* [Work to complete] All lines that hold the string "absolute" should be copied. Find them in the listing below.

* [Information shown]
########

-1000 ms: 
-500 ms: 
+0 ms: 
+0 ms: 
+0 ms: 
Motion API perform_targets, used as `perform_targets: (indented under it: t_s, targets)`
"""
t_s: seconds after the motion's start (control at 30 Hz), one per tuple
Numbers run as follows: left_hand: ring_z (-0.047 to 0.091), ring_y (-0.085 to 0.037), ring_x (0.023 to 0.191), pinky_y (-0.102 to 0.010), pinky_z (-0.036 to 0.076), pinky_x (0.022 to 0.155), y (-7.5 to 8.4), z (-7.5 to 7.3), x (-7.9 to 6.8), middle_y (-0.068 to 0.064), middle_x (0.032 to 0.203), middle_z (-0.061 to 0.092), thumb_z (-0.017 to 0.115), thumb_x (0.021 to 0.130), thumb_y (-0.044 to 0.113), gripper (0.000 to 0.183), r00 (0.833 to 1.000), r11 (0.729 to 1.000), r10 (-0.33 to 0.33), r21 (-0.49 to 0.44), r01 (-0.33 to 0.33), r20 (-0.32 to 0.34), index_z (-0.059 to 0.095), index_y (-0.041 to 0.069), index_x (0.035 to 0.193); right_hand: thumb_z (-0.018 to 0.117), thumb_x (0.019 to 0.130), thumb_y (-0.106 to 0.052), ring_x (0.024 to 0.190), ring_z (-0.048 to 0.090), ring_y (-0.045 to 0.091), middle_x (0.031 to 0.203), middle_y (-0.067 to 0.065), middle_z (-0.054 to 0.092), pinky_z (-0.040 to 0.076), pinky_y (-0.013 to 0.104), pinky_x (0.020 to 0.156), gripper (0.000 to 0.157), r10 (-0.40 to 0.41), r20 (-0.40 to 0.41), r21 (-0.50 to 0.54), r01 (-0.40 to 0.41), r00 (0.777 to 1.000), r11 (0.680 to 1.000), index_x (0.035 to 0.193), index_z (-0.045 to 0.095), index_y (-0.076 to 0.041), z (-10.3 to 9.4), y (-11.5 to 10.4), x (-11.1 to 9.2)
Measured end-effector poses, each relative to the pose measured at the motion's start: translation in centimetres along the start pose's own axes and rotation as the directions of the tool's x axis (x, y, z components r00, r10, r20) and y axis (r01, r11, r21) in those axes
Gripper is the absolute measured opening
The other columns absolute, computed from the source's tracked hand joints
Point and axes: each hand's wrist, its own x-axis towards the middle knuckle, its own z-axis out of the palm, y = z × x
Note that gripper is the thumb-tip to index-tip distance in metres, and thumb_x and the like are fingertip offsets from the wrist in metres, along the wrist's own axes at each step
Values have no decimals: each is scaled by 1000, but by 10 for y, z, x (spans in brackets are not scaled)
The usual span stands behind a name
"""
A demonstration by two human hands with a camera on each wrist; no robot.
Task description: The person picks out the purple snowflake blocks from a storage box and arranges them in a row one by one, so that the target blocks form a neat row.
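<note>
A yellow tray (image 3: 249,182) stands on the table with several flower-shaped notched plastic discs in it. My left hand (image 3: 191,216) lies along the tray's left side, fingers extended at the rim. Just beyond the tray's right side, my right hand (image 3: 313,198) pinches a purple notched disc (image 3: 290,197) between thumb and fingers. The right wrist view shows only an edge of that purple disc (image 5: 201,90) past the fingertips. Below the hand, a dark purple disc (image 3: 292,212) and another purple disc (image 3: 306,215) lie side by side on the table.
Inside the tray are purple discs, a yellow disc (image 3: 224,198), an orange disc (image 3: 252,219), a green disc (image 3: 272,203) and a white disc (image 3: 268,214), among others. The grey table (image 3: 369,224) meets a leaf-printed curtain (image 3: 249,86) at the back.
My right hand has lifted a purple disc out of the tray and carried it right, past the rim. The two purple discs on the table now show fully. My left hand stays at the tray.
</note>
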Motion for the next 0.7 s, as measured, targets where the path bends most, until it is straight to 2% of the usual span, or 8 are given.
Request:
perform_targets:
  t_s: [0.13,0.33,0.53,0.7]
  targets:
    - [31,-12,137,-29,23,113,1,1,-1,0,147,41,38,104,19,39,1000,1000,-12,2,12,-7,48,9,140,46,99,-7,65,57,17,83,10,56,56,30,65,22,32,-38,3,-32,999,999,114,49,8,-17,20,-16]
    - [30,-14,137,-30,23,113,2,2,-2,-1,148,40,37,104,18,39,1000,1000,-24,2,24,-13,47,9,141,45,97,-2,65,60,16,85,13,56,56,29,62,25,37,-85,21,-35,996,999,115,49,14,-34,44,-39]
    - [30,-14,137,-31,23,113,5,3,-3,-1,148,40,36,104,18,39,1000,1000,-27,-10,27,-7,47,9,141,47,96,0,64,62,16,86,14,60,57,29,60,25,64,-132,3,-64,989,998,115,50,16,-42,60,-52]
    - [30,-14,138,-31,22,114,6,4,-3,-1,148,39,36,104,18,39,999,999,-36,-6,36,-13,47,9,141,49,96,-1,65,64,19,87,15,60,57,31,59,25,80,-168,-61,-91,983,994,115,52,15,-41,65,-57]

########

* [Output below]
Gripper is the absolute measured opening
The other columns absolute, computed from the source's tracked hand joints

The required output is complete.